"...É um elenco tão vasto e tão admirável que hesitamos em destacar alguns dos episódios mais comoventes. não será injusto dar sequer a impressão de que queremos fixar um palmarès, um elenco de vencedores, quando em todas as páginas desse livro escrito com sangue brilham o heroísmo e a santidade? Padres, religiosos, religiosas, simples leigos, homens e mulheres, todas as condições sociais à mistura - mas certamente a maioria gente humilde, dente do povo -, foram às dezenas, às centenas, os que preferiam morrer a abjurar. Como escolher entre eles?
Vemos surgir, mais tarde tornadas ilustres pelo teatro e pelo cinema, as dezesseisCarmelitas de Compiègne, que morreram a 17 de julho de 1794, dez dias antes da queda de Robespierre. Presas por terem continuado a viver juntas após a supressão do seu convento, levadas perante o tribunal revolucionário, uma delas teve a presença de espírito bastante para perguntar a Fourquier-Tinville o que é que ele entendia pelo termo "fanatismo" com que as brindava. E que, tendo ele respondido: "O vosso fanatismo é a vossa tola paixão pelas estúpidas práticas religiosas", replicou: "Ó irmãs, ouviste bem? Somos condenadas pela nossa religião...Que felicidade morrer por nosso Deus!" Exatamente: com essas palavras, o acusador acabava de fazer mártires. Ao pé do cadafalso, elas renovaram os votos e entoaram o Veni Cretor, que só deixou de se ouvir quando a última foi morta...Página grandiosa, digna de ser exaltada, como foi, por Gertrud von le Fort e por Geoge Bernanos.

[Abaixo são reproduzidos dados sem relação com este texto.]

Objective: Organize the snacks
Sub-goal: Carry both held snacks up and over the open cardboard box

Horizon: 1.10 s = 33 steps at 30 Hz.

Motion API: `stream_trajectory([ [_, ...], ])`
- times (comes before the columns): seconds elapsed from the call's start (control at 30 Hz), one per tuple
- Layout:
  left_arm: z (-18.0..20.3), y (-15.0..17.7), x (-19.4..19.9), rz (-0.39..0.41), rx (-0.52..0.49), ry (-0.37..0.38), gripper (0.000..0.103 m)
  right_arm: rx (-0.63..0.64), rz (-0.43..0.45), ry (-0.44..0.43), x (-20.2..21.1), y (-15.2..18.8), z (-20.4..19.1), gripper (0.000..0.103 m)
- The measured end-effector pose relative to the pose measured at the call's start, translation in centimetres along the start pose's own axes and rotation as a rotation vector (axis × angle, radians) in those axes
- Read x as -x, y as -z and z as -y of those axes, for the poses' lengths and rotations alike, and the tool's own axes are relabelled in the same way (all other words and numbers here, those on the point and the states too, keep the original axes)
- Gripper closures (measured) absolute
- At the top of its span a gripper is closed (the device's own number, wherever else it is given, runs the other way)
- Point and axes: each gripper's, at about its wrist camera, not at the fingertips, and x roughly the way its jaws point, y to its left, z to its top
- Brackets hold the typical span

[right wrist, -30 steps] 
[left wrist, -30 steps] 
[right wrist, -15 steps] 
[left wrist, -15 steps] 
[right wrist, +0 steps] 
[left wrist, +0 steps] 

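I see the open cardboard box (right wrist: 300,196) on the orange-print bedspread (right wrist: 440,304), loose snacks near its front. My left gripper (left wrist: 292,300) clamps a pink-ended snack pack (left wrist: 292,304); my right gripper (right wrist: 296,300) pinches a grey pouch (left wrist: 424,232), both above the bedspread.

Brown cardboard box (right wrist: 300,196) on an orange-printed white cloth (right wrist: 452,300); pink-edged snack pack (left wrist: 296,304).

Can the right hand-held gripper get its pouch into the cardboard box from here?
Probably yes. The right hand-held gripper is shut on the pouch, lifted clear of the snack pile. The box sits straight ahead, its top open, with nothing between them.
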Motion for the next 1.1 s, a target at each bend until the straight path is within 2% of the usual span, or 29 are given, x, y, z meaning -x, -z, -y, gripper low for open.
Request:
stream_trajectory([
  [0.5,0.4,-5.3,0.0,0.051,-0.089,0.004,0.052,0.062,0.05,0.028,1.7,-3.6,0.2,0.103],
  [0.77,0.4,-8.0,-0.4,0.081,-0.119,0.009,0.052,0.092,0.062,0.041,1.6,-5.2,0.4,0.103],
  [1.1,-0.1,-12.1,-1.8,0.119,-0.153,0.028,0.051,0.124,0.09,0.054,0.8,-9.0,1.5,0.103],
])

Mas terão sido menos sublimes essas sacramentinas de Bollène que, antes de morrer, agradeceram aos juízes e aos algozes, e uma das quais beijou o cadafalso antes de lá subir? Ou as ursulinas de Valenciennes, que cataram o Te Deum e rezaram pelos carrascos? Ou as Irmãs da Caridade de Arras, que chegaram à guilhotina cingidas nos Terços? E outras tantas que é impossível evocar sem emoção...

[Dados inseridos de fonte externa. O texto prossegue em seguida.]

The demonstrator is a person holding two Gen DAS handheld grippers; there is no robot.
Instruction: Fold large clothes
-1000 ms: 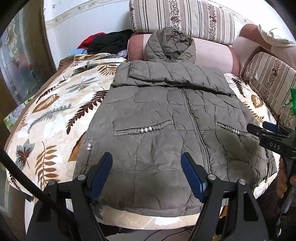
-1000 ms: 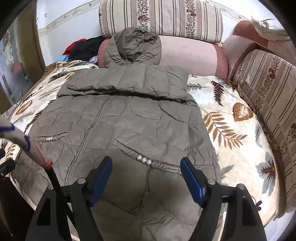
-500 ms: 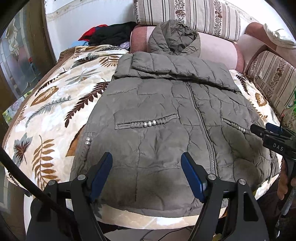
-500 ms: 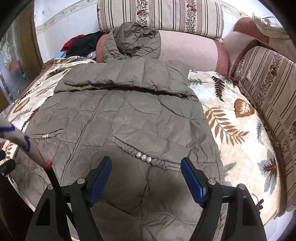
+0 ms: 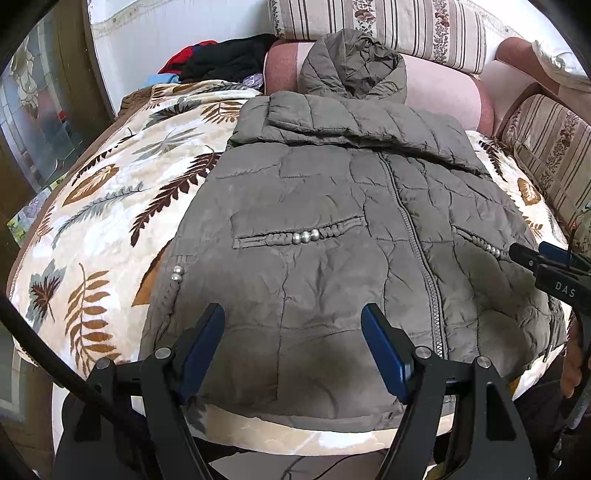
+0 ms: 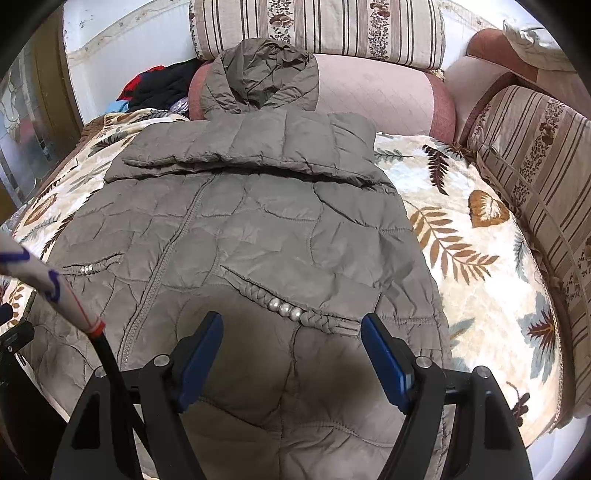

Entre os homens, quantos foram igualmente heroicos! Os beneditinos da Secção dos Gravilliers, que declararam com firmeza nunca terem deixado de celebrar a Missa clandestinamente... O padre Imbert, dominicano de Castres, que, condenado a morte, se recusou a subir à carroça, dizendo: "O meu Senhor Jesus ia a pé ao Calvário; reclamo para mim ir a pé"...Os recoletos e os carmelitas de Arras, que marcharam para o suplício cantando as Vésperas dos Defuntos...

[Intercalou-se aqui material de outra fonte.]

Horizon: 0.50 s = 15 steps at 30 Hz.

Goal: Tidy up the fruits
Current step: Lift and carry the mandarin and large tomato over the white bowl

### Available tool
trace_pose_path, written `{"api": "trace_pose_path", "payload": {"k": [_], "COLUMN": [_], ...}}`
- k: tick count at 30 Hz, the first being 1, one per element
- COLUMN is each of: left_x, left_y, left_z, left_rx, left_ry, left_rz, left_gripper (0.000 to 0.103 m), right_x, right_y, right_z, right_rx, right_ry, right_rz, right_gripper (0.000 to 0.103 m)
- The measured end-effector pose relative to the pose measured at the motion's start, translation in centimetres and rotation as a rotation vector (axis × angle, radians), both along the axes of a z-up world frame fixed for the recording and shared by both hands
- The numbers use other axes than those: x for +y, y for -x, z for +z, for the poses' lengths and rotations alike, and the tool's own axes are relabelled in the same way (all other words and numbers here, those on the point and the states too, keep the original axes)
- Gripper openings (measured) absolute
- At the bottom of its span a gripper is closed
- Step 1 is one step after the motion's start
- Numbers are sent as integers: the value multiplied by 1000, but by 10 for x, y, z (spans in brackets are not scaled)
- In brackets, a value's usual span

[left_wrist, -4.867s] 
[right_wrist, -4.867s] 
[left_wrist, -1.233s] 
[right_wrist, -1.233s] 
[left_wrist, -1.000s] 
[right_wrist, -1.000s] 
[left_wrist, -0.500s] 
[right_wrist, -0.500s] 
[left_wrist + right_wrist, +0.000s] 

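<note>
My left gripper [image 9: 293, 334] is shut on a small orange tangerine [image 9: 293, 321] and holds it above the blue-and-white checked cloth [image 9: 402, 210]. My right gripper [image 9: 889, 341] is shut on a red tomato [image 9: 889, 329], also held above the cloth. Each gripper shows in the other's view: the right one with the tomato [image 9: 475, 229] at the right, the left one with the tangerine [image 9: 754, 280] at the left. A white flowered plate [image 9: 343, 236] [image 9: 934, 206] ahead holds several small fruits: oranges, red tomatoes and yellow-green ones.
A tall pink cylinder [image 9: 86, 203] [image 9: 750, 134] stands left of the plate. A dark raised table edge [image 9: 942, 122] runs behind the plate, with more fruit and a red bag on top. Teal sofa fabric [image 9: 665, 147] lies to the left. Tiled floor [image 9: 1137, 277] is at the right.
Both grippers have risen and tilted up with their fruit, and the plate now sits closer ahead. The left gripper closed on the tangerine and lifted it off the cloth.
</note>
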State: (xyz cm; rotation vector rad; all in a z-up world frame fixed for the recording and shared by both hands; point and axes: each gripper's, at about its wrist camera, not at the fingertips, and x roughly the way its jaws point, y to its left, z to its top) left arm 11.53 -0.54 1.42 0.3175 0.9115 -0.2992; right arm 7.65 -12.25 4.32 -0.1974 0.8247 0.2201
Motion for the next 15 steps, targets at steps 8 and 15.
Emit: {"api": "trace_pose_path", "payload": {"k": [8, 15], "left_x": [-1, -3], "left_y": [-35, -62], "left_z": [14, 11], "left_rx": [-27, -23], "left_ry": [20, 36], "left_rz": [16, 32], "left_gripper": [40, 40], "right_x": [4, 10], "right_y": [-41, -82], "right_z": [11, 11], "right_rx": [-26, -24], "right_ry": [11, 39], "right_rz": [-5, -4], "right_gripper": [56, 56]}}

No clero secular, as figuras exemplares são inúmeras. Aqui vemos o Cormaux, "o santo da Bretanha", que, no decurso do interrogatório, se recusa a dissimular a mínima parcela da verdade, fornecendo ele próprio argumentos aos acusadores... E van Cleemputte, que, se adianta a declarar que nunca deixou de fazer um apostolado clandestino... E Noel Pinot, que, conduzido para a morte, vestido de alva e casula por derrisão, recita ao pé do cadafalso o Introibo ad altare Dei da sua última Missa... E o encantador padre Salignac-Fénelon, fundador e diretor da Obra dos Padres Savonianos: condenado, ainda prega do alto da carroça que o leva ao suplício...
A lista seria interminável! E ainda teríamos de acrescentar dezenas de leigos que, com toda a evidência, morreram como testemunhas da Fé. Em Lyon, é o comerciante Auroze, que à pergunta "Es fanático?", responde: "Serei o que quiseres, mas o que sou é católico", e por isso foi condenado. Em Anjou, é um senhor chamado De Valfons, que, no início do interrogatório para identificação, acrescenta ao sobrenome os adjetivos "Católico, Apostólico, Romano"... Em Seine-et-Oise, é Marie Langlois, mocinha de vinte e dois anos, criada de lavoura, que, denunciada pelo pároco constitucional, troça visivelmente dos juízes e de suas perguntas ocas... Noutro lugar, é Elisabeth Minet, que reivindica altivamente a responsabilidade de uma enorme falta: durante todo o Terror, nunca deixou de distribuir estampas de Nossa Senhora...Alhures, é Geneviève Goyon, costureira de setenta e seis anos, que se recusa a entregar dois dominicanos que tem escondidos em sua casa, e morre com eles...
Já de há muito a História registrou a eficácia sobrenatural do martírio, o seu misterioso poder de resgate."
Daniel Rops, A Igreja das Revoluções (I). Quadrante, São Paulo, 2003, Pag. 70, 71.